=== Your goal ===
Quote the material below exactly as written, from the first line to the line that holds "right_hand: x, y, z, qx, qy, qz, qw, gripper", endpoints included.

━━━━━ Dataset extract ━━━━━

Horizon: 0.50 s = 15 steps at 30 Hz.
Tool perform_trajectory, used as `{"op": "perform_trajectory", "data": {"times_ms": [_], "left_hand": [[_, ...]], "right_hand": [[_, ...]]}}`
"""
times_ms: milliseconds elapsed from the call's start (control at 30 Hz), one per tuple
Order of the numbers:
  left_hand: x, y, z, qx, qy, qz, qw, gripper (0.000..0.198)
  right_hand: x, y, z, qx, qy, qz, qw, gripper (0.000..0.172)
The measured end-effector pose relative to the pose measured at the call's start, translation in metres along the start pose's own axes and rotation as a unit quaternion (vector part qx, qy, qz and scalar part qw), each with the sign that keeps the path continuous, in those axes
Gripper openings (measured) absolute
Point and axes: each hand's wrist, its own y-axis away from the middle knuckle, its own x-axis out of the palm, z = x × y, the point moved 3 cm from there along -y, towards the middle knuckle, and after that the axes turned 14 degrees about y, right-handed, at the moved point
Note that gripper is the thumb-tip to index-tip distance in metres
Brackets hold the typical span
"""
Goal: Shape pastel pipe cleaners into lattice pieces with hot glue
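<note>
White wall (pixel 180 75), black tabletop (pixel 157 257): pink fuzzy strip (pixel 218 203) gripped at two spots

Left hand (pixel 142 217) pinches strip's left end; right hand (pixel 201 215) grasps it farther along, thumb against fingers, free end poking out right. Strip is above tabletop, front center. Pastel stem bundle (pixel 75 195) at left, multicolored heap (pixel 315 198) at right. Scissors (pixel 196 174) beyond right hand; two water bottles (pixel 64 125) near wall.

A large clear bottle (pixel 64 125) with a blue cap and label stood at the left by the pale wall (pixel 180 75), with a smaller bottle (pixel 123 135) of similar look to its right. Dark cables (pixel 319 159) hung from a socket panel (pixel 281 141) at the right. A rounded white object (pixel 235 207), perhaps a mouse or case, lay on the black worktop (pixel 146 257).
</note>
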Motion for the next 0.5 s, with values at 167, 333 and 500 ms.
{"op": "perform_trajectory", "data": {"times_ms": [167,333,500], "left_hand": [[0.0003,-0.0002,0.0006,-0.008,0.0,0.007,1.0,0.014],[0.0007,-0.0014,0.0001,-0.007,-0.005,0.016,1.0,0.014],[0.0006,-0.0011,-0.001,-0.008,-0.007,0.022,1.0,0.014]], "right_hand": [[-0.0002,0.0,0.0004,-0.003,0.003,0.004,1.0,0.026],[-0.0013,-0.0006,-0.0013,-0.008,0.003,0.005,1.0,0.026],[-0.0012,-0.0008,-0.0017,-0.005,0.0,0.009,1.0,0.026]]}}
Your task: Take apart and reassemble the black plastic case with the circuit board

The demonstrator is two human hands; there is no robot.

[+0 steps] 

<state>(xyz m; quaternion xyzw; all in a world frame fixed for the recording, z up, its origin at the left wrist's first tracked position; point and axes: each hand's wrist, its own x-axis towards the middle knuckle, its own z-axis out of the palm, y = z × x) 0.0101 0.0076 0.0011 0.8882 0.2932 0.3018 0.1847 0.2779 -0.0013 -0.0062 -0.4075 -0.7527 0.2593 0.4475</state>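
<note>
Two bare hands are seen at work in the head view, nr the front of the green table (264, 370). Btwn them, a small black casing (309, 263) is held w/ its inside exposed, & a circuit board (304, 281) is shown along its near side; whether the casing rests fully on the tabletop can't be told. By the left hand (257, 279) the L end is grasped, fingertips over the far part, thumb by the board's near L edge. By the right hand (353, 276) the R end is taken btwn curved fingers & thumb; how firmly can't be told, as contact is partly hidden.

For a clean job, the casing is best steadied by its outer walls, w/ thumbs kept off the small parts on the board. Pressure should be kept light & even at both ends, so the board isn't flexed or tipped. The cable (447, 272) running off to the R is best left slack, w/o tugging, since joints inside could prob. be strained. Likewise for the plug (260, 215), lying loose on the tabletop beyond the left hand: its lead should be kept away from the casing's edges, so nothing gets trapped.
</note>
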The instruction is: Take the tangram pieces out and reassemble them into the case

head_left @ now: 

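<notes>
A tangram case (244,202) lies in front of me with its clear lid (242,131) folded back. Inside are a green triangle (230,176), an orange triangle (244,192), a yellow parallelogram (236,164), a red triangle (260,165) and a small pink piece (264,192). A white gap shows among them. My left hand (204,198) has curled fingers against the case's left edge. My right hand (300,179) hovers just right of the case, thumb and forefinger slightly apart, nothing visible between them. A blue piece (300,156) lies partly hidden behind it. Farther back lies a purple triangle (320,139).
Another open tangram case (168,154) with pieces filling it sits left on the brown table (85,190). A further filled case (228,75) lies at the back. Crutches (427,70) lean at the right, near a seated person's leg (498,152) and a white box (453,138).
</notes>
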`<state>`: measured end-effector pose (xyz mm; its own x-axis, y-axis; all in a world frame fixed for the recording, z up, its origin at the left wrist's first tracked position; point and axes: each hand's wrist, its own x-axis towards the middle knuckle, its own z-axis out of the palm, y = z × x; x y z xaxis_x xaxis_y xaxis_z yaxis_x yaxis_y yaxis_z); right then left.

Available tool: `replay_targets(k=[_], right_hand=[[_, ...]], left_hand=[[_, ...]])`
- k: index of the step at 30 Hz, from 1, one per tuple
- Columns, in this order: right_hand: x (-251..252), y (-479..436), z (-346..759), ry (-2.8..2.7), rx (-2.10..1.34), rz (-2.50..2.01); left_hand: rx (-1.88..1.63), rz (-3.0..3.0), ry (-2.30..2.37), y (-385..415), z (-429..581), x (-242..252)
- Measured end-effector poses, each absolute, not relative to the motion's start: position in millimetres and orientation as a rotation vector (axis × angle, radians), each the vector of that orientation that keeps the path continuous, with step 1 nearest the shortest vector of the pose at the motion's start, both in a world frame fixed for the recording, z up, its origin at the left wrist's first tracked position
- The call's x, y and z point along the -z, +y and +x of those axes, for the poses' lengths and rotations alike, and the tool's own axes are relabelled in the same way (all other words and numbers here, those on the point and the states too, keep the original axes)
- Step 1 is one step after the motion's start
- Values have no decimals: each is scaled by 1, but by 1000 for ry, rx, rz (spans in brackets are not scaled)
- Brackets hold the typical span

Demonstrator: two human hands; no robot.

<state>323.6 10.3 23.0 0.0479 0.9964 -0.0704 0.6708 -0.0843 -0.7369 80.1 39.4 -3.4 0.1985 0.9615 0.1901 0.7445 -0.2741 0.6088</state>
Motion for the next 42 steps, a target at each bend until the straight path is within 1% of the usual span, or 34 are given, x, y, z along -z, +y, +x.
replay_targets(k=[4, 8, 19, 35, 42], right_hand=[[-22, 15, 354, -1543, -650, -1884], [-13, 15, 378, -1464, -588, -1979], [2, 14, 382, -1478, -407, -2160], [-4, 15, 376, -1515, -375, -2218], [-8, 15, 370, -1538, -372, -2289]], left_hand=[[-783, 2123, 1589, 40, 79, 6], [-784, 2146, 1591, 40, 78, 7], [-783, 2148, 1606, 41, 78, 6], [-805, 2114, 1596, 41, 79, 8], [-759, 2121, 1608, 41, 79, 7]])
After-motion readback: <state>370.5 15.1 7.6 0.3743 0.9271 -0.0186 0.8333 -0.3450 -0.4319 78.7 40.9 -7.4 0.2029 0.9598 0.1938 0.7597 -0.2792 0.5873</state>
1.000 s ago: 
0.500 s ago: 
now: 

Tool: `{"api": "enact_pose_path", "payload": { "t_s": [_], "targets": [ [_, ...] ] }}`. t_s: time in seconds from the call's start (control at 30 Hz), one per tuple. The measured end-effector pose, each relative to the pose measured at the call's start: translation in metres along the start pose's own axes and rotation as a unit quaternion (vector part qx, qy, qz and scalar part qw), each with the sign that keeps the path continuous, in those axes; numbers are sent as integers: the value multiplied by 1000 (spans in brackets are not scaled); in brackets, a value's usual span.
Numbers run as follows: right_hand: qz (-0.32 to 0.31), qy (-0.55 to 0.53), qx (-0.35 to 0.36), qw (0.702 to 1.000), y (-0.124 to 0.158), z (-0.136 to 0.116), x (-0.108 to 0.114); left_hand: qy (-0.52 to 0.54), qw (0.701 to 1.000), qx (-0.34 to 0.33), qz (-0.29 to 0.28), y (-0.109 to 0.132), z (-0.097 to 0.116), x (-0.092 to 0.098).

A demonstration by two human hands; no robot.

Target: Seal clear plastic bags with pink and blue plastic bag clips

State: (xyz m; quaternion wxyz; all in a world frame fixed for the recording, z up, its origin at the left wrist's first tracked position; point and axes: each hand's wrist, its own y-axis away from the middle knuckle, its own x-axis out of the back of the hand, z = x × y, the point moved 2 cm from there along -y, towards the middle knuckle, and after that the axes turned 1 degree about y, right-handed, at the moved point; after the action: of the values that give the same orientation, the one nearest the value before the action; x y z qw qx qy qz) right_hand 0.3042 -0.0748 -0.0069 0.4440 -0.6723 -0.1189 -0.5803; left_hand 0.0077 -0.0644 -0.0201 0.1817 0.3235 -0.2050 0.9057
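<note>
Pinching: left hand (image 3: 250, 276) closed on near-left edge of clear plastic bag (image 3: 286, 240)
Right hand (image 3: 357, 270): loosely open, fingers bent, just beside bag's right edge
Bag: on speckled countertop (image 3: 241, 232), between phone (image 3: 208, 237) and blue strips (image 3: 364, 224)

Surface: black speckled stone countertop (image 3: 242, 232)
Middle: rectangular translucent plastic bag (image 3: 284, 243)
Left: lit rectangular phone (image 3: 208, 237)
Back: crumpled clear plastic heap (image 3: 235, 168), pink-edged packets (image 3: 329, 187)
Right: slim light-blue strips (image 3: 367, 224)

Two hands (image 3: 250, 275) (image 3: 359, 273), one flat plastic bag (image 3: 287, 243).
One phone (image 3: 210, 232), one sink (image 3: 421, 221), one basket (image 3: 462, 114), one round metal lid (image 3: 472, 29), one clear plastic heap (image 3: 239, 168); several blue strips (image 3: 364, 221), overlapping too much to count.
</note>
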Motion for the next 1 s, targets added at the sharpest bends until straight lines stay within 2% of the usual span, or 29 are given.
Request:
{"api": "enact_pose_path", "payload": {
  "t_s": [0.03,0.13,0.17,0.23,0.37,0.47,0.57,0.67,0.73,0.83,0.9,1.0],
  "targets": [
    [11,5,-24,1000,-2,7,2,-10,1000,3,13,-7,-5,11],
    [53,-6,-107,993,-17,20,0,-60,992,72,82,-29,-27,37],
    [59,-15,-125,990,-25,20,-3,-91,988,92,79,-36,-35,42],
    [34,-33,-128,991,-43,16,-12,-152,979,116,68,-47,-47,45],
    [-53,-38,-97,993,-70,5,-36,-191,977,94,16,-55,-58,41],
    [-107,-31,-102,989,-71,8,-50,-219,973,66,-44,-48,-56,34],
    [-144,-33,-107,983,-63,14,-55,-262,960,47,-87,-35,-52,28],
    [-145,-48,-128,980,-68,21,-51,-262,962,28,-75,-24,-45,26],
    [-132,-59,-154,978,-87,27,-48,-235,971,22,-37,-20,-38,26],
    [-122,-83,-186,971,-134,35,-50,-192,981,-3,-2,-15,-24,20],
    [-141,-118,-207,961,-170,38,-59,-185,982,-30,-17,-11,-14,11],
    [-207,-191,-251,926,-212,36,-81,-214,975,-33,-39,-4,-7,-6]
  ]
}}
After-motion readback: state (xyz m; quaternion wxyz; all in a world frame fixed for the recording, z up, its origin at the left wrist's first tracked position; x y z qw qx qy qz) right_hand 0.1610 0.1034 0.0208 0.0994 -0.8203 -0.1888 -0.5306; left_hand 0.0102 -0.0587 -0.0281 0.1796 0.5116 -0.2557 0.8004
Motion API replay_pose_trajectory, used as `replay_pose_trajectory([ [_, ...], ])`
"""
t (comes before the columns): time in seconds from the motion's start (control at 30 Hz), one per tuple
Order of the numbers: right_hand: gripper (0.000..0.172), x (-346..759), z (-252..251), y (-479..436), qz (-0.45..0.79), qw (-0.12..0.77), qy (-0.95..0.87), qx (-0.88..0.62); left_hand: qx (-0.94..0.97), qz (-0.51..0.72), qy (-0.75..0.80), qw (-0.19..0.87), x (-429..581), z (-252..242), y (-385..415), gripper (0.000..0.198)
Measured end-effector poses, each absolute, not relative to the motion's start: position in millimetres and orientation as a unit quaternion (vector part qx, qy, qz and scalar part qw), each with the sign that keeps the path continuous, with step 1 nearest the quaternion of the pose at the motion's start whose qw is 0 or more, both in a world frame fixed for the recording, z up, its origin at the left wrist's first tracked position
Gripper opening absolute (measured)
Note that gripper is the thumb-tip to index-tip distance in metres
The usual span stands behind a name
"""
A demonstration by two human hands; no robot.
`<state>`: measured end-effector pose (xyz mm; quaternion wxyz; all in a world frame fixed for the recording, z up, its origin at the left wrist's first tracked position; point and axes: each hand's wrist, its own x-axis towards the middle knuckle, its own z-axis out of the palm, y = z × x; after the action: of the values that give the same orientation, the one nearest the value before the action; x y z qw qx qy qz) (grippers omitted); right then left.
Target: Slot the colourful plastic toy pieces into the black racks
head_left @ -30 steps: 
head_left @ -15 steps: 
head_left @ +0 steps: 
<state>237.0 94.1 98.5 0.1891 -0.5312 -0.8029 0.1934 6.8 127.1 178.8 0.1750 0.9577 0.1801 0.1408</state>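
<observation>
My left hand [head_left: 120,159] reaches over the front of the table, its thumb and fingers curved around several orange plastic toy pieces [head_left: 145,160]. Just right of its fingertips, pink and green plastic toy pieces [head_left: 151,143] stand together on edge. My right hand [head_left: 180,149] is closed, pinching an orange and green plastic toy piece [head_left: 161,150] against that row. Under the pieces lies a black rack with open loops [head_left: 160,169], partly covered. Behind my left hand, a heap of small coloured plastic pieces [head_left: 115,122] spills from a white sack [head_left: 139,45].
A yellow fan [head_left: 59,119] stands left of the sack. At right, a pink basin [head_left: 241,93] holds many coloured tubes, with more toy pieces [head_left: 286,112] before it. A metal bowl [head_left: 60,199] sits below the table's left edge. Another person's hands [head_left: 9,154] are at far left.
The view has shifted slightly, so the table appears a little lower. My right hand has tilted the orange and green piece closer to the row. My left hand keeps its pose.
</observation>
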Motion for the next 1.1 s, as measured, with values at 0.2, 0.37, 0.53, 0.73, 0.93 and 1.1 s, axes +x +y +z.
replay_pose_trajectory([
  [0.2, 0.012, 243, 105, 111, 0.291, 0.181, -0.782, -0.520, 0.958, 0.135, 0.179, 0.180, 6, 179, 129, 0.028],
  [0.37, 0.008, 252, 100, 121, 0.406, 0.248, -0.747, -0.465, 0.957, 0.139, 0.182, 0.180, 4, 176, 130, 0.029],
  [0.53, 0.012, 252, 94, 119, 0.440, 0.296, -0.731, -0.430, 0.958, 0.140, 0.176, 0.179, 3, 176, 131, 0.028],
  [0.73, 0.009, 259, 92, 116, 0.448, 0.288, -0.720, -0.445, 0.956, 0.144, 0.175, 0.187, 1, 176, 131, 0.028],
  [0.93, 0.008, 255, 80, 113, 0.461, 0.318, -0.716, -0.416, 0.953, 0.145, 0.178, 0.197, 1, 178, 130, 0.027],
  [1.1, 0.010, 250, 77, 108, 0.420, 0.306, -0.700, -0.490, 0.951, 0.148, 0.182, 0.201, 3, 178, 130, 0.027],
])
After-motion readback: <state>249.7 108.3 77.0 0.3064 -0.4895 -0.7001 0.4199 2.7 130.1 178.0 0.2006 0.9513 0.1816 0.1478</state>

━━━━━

=== Answer for this exercise ===
Horizon: 0.50 s = 15 steps at 30 Hz.
Tool perform_trajectory, used as `{"op": "perform_trajectory", "data": {"times_ms": [_], "left_hand": [[_, ...]], "right_hand": [[_, ...]]}}`
"""
times_ms: milliseconds elapsed from the call's start (control at 30 Hz), one per tuple
Order of the numbers:
  left_hand: x, y, z, qx, qy, qz, qw, gripper (0.000..0.198)
  right_hand: x, y, z, qx, qy, qz, qw, gripper (0.000..0.172)

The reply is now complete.